_TASK DETAILS:_ If a line in the data below holds the word "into", include it in the count. Give only the final number.
*** Opening of PROVIDED MATERIAL ***
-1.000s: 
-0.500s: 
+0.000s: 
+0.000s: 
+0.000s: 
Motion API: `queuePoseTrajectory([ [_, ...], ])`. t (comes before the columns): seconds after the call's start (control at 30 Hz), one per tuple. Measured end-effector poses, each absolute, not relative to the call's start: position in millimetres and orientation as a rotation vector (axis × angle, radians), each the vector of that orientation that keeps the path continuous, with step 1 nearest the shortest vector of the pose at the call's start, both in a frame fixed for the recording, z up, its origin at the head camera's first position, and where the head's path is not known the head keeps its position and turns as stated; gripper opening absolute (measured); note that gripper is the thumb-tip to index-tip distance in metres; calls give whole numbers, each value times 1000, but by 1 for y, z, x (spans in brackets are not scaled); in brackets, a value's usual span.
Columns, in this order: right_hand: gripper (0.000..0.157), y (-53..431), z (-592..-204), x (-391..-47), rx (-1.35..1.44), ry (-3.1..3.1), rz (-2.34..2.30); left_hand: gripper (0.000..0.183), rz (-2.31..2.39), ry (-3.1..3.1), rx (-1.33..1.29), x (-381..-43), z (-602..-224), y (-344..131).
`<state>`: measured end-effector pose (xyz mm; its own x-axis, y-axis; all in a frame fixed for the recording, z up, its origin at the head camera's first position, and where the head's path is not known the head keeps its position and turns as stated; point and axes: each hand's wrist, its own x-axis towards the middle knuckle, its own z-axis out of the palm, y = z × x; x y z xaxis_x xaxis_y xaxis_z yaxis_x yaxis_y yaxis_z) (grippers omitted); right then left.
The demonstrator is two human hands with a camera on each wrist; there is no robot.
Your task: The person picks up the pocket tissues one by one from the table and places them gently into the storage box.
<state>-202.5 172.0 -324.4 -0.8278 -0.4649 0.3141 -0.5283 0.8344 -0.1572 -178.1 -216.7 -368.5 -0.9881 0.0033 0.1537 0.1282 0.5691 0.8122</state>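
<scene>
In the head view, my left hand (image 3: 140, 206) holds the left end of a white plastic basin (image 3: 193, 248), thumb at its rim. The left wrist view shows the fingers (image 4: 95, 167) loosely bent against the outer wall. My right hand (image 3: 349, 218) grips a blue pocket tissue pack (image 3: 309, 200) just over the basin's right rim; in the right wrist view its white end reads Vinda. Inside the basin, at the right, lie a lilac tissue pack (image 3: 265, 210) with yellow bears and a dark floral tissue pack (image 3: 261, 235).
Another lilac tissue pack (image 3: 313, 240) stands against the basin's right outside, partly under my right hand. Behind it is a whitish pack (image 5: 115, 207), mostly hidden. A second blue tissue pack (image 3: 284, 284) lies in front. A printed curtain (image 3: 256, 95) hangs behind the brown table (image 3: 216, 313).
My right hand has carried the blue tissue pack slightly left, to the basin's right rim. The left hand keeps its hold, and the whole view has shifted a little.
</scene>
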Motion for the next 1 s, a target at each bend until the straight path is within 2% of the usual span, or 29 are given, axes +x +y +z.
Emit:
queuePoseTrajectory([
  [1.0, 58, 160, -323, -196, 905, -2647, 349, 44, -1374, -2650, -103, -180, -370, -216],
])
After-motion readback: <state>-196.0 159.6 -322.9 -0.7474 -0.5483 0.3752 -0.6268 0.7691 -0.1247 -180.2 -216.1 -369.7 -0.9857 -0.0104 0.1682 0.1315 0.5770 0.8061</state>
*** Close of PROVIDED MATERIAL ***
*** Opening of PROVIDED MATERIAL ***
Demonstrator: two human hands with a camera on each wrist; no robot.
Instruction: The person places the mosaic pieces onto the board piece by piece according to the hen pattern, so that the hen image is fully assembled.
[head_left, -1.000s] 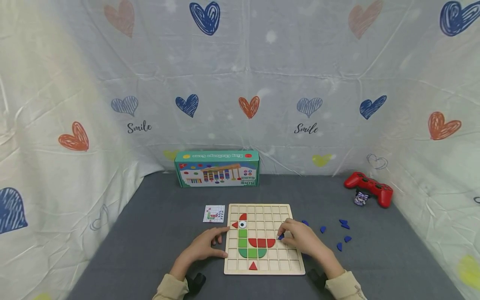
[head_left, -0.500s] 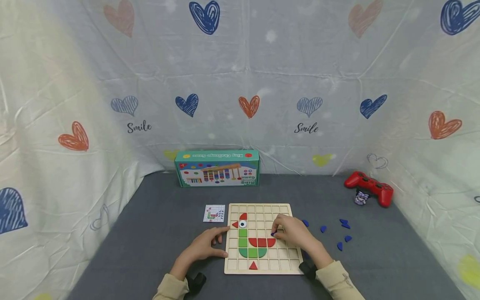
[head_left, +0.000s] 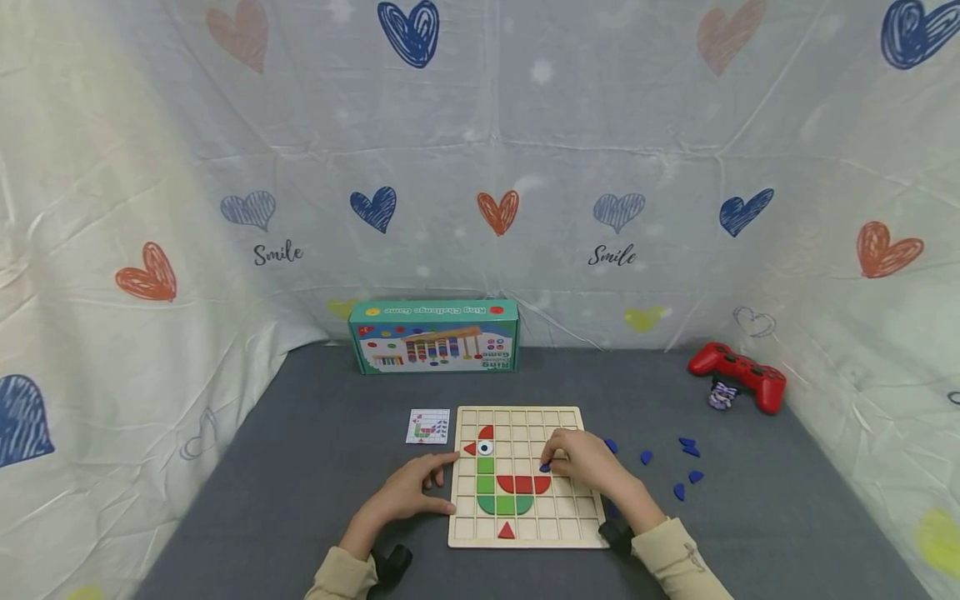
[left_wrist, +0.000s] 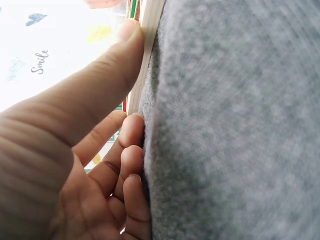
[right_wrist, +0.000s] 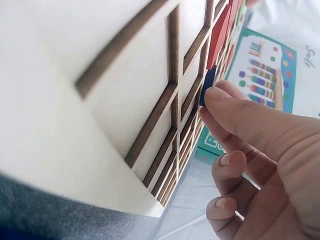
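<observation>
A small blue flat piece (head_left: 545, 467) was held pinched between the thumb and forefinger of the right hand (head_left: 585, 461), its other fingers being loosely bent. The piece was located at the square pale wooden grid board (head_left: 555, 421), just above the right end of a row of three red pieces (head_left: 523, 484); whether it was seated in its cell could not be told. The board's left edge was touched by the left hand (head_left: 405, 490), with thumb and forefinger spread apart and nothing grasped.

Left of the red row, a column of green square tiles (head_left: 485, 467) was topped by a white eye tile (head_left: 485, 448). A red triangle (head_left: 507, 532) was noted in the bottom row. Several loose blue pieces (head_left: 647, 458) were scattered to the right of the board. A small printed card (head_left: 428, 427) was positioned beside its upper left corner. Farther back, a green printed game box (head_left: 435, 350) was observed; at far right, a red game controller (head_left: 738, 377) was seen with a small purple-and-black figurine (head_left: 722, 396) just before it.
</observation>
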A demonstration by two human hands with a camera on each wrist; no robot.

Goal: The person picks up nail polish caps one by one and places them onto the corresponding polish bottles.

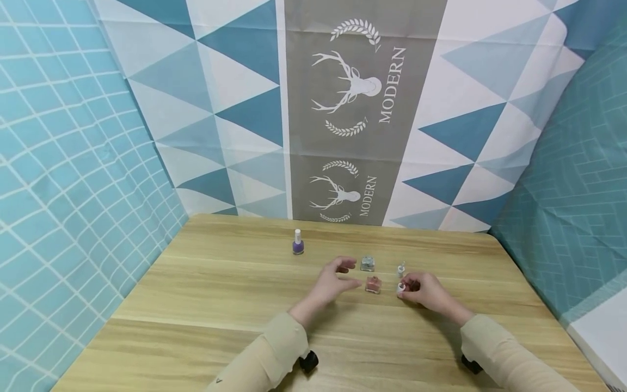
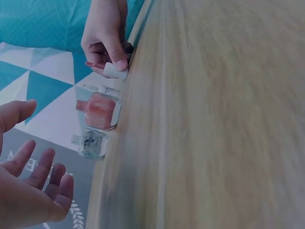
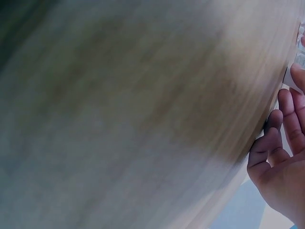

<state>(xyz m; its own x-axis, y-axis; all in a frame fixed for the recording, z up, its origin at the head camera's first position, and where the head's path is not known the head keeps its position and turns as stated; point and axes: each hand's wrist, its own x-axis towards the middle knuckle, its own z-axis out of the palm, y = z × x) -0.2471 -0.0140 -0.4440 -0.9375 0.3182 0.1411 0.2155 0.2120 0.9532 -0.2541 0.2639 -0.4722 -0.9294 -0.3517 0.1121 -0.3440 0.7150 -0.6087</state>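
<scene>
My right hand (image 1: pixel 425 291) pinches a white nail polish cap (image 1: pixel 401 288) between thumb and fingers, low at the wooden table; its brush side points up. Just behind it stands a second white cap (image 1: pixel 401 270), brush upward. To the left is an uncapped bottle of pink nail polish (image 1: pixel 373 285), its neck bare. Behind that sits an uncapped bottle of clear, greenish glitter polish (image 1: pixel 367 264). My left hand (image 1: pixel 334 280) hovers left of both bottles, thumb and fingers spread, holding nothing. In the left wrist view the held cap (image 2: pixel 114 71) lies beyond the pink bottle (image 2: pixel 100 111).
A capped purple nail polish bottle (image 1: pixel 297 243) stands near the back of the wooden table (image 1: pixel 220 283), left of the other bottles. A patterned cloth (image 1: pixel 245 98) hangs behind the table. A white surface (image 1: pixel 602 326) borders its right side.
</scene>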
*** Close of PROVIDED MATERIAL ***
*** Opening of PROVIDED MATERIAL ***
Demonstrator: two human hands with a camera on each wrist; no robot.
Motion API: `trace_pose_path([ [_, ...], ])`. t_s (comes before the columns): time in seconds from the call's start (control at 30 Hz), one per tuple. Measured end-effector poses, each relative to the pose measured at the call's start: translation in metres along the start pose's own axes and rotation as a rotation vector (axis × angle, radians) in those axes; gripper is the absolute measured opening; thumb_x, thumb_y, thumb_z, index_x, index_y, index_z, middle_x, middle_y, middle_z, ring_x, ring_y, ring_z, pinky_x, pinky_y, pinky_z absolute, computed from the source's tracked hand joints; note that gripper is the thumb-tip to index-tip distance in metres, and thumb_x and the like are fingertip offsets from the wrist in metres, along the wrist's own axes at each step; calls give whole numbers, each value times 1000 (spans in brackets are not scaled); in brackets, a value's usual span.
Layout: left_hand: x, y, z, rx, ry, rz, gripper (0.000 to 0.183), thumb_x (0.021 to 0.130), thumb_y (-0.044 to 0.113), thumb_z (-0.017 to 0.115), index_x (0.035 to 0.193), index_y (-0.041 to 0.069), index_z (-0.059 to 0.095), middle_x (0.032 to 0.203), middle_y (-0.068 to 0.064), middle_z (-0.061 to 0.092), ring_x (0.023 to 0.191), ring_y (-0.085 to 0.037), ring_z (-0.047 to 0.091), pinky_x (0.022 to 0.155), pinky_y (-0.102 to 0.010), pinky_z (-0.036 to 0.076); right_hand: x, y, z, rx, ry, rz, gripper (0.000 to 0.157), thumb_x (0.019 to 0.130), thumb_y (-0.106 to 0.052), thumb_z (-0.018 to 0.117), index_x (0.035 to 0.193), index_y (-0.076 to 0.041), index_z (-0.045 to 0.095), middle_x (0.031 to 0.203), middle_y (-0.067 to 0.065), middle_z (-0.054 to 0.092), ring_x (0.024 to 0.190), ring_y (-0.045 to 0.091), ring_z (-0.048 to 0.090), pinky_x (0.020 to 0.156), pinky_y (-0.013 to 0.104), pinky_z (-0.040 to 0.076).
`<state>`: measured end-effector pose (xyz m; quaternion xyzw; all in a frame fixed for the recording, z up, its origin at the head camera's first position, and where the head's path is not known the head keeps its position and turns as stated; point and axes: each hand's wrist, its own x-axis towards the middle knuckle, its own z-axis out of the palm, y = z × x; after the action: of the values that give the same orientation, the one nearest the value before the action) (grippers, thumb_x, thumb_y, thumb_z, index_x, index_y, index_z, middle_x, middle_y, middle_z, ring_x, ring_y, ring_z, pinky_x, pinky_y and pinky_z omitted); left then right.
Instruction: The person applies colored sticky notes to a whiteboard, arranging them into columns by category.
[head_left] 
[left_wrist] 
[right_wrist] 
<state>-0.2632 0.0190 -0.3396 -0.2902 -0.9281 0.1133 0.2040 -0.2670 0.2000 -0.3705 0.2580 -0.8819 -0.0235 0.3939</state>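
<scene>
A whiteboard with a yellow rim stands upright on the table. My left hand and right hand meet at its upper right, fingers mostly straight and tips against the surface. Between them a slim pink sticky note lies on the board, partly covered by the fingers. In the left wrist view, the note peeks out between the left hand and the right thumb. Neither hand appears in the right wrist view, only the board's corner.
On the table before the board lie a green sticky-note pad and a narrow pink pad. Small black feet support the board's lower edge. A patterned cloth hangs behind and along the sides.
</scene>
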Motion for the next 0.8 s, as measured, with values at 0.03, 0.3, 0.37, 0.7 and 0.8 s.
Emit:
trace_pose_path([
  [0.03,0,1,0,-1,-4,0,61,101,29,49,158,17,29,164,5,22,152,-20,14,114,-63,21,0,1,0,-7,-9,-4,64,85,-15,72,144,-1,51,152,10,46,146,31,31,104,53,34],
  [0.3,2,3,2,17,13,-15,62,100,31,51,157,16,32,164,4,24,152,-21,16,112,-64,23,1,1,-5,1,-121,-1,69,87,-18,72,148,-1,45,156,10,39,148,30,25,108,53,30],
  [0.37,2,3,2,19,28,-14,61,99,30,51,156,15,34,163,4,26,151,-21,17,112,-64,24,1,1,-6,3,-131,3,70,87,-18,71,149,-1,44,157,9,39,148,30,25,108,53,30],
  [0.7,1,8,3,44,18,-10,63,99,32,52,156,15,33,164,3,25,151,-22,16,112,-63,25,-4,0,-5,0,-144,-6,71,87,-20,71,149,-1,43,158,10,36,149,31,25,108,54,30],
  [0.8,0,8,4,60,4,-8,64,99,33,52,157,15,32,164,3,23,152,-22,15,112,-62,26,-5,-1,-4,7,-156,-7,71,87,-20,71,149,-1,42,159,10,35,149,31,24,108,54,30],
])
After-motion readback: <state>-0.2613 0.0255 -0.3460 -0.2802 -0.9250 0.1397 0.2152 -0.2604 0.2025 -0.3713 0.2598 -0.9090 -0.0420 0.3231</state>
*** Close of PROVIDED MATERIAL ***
_EXPECTED ANSWER:_ 2